WANG: Deno Stanley owns the restaurant, which like many businesses in the region, were closed for days after the ban on tap water.
STANLEY: You have to have good food and atmosphere and service. But, you know, without water, we're, you know, up the creek without a paddle.
WANG: So now you're floating again.
STANLEY: We are floating again. We're back up to about 80 percent capacity.
WANG: The missing 20 percent required a final health department inspection. But that didn't keep away regulars like third-grade teacher Laura Eid.
LAURA EID: I'm still a little nervous to wash my hands, so I'm still using hand sanitizer. I'm still using bottled water.
WANG: But you're not too nervous to go to a restaurant, though.
EID: No, not too nervous. But they are using paper plates and plastic cups. So it makes me happy.
(SOUNDBITE OF A CASH REGISTER)
WANG: Just a couple doors down, instructors at the Charleston School of Beauty Culture were happy to hear the cash register ringing again, after customers began returning for haircuts. But another sound has been even sweeter music to barber instructor Gene Nelson's ears.
(SOUNDBITE OF RUNNING WATER)
GENE NELSON: Because just about everything we do, we're dealing with water. Every person you touch, you're in contact with something, so they have to be able to wash their hands in between each client.
JORDAN SHEETS: Yeah, I have an interview at State Farm today.
NELSON: Oh, really?
WANG: Jordan Sheets took a seat in the barber chair, after desperately calling to find an open barbershop before his job interview.
SHEETS: I just had to get this length off so I could look presentable when I go in.
WANG: Looking presentable has been a challenge at home, where Sheets' family had been living days without safe tap water.
SHEETS: Had to drive to a truck stop - $13 a shower.

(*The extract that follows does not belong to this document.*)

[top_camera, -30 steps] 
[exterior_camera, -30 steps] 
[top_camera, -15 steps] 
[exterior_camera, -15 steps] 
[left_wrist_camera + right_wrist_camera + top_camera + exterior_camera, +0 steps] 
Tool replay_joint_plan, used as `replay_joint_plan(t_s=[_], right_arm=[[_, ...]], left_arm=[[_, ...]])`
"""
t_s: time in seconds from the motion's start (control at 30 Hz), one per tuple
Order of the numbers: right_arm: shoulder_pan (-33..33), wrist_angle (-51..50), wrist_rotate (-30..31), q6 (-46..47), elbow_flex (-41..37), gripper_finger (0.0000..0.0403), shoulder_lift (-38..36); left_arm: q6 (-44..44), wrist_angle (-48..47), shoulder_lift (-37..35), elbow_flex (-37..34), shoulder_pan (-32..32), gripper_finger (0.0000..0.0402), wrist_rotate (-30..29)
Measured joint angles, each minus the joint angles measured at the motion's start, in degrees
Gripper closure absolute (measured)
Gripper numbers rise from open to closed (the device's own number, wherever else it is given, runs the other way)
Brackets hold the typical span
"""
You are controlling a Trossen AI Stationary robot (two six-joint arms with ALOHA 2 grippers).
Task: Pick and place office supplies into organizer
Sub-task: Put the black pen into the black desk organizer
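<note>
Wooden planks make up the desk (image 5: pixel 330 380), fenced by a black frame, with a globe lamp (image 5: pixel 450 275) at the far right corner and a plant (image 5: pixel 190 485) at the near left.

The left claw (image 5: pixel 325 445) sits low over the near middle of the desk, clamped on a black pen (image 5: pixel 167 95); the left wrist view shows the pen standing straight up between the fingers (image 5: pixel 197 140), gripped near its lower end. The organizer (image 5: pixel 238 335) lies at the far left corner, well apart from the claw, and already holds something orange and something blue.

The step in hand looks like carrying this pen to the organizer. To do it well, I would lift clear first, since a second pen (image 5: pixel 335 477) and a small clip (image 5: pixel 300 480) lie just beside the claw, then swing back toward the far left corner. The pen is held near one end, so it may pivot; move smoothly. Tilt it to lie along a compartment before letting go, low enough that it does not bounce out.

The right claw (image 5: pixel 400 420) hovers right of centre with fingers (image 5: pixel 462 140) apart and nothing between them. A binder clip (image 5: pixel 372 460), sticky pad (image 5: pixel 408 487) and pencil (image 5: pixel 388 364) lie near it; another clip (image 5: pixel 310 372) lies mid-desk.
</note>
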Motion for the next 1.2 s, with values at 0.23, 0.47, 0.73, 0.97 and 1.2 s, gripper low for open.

WANG: Sheets eventually found free showers at St. Francis Church in a small town nearby, St. Albans, where the water supply has been fine. And business these past few days has been even better.
(SOUNDBITE OF COINS)
WANG: The coin-operated washing and drying machines at St. Albans Cleaners have been running almost non-stop since the chemical spill.
A lot more quarters in those machines.
NANCY ROBINSON: A lot more quarters to gather, yes.
ROBINSON: A lot more 20s to change.
WANG: Nancy Robinson, who works at this Laundromat, says lines have formed out the door with customers from neighboring towns with tainted tap water.
ROBINSON: I'm not getting much time to do anything. I can't even get to my chiropractic appointments.
WANG: It's also been busy for Mike Messinger, owner of Dwight's Restaurant.
MIKE MESSINGER: I haven't been able to go outside and look around. I've stayed in my restaurant pretty much every waking moment.
MARY HENDRICKS: And I'll bring you some hot coffee right back, OK? You enjoy your meal.
WANG: Waitress Mary Hendricks has two words to describe business these past few days at the 24-hour restaurant...
HENDRICKS: Extremely crazy...
HENDRICKS: ...but blessed. I've been blessed at home with water, and blessed that my employment has water.
WANG: And blessed with a seemingly endless run of customers.